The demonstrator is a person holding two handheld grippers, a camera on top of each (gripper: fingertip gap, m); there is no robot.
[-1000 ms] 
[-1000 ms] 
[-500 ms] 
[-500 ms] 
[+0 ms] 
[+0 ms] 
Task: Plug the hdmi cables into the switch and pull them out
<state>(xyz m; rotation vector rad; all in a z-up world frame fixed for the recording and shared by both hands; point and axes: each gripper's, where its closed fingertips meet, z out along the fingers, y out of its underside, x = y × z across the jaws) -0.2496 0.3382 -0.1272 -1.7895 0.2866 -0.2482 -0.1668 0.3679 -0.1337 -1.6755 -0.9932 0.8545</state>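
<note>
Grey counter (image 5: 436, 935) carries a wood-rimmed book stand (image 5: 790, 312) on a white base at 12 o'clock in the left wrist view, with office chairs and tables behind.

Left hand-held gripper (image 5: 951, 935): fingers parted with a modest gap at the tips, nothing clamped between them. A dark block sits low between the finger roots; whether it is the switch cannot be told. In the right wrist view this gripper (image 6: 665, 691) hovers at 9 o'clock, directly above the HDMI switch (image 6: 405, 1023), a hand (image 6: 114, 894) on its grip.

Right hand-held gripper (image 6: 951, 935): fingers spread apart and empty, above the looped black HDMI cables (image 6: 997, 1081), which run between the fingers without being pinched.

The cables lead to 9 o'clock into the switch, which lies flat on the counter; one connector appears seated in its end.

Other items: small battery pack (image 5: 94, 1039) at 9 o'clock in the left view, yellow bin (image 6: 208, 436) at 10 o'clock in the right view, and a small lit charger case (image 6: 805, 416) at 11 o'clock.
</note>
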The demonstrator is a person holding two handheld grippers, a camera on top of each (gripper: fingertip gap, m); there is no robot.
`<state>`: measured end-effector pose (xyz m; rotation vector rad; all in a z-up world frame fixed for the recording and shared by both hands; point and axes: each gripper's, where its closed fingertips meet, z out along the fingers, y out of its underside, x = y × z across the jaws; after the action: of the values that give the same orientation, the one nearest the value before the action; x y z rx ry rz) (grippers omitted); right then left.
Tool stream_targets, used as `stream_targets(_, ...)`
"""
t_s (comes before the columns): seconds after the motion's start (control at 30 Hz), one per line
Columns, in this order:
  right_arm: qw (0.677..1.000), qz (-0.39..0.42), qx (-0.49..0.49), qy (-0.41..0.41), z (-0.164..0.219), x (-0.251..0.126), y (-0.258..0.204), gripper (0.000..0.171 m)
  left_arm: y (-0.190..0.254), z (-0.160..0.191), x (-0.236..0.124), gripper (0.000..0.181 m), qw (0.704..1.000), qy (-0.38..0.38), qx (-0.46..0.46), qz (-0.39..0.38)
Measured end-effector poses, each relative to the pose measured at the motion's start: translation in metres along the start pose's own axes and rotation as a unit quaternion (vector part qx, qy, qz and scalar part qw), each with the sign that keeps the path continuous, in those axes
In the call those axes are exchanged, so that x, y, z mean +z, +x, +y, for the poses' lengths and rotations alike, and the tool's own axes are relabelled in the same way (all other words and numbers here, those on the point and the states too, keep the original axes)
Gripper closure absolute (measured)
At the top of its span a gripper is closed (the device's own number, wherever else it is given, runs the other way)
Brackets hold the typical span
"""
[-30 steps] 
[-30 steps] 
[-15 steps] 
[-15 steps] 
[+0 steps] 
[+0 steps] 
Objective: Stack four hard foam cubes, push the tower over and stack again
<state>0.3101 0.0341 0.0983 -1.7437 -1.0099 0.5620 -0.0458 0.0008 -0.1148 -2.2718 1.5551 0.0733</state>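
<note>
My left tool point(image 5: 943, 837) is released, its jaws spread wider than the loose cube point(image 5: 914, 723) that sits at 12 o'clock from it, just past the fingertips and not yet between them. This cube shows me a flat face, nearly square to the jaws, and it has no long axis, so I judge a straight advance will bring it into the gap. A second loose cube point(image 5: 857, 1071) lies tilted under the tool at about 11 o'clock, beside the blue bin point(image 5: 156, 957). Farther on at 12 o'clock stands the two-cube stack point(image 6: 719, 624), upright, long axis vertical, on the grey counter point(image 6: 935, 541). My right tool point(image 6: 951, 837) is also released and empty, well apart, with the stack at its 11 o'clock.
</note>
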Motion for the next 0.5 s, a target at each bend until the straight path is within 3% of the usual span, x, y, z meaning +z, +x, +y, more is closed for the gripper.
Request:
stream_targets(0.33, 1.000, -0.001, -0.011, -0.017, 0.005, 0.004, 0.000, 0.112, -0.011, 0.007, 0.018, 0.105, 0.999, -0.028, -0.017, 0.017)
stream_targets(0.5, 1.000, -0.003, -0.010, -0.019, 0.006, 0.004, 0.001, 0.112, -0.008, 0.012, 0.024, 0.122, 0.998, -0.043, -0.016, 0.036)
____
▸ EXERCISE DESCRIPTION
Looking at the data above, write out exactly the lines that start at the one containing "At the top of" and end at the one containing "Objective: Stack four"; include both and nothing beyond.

▸ COMPLETED EXERCISE
At the top of its span a gripper is closed (the device's own number, wherever else it is given, runs the other way)
Brackets hold the typical span
"""
[-30 steps] 
[-30 steps] 
[-15 steps] 
[-15 steps] 
[+0 steps] 
[+0 steps] 
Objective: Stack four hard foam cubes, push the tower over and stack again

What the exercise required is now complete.